**What to work on**. Only the lines from the top of the listing below through the line containing "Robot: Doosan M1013" should be output, exactly and with no pictures.

#####

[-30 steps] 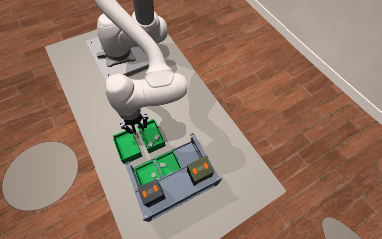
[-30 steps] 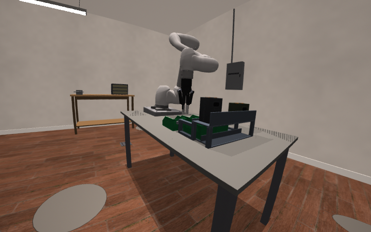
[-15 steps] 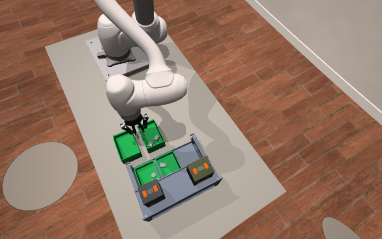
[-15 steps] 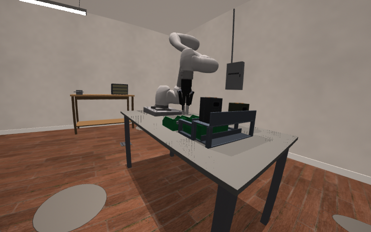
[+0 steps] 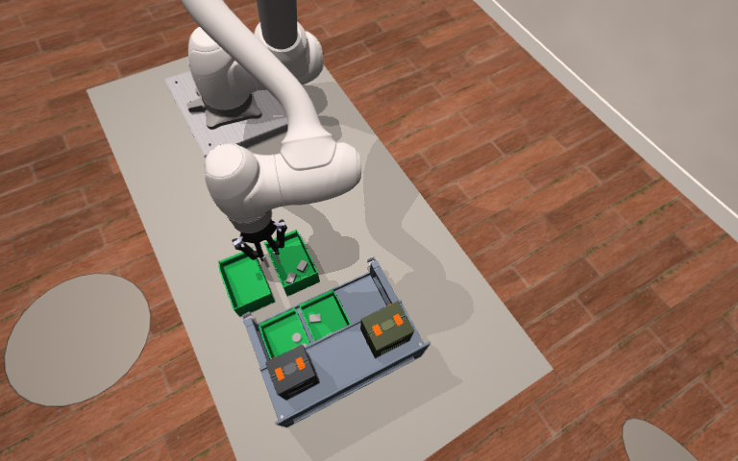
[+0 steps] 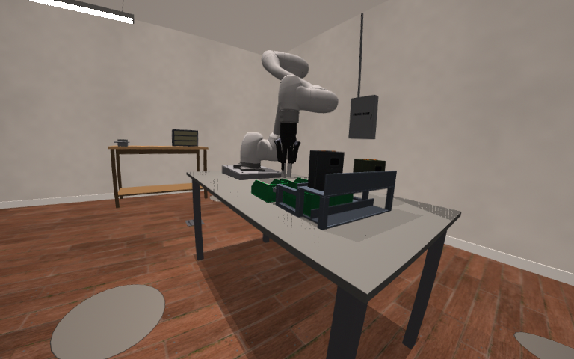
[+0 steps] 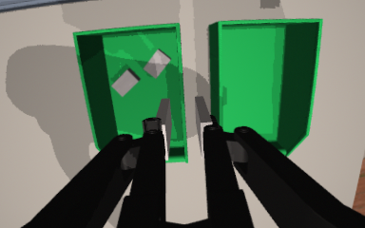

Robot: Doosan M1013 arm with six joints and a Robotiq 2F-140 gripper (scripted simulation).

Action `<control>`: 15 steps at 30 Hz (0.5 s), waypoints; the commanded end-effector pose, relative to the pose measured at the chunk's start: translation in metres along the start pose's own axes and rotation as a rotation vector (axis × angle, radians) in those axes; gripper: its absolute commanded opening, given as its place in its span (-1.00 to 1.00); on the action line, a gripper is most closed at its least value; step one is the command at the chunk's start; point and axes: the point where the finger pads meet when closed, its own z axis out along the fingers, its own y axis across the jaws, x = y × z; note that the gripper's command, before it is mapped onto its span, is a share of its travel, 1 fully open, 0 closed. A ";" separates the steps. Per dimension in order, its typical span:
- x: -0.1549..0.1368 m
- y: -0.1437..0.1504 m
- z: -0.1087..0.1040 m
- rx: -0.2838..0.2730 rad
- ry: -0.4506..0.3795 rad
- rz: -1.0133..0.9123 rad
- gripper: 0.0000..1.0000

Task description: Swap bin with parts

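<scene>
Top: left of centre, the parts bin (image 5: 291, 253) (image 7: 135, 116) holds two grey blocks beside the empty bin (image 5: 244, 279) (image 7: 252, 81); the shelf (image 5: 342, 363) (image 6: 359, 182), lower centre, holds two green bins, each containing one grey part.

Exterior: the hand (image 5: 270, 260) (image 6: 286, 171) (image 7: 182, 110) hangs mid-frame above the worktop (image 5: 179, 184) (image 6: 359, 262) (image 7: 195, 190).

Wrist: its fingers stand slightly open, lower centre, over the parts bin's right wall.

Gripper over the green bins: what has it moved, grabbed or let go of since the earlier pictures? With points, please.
Nothing has visibly changed. The gripper (image 5: 272, 261) (image 6: 286, 170) (image 7: 182, 110) has not visibly moved, taken hold of anything or let anything go. The bin with two parts (image 5: 296, 255) (image 7: 133, 109) and the empty bin (image 5: 244, 282) (image 6: 261, 191) (image 7: 247, 85) stayed put.
</scene>
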 end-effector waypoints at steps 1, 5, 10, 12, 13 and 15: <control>0.000 0.000 0.000 0.000 0.000 0.000 -0.53; 0.000 0.000 0.002 0.000 0.000 0.000 -0.53; 0.000 0.000 0.005 0.000 0.000 0.000 -0.53; 0.000 0.000 0.007 0.000 0.000 0.000 -0.53; 0.000 0.000 0.008 0.000 0.000 0.000 -0.53; 0.000 0.000 0.011 0.000 0.000 0.000 -0.53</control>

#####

**Answer to this exercise**.
[-30 steps] 
[-30 steps] 
[-15 steps] 
[-15 steps] 
[+0 steps] 
[+0 steps] 
[+0 steps] 

Robot: Doosan M1013 arm with six joints and a Robotiq 2F-140 gripper (scripted simulation).

Nothing remains to be added to this answer.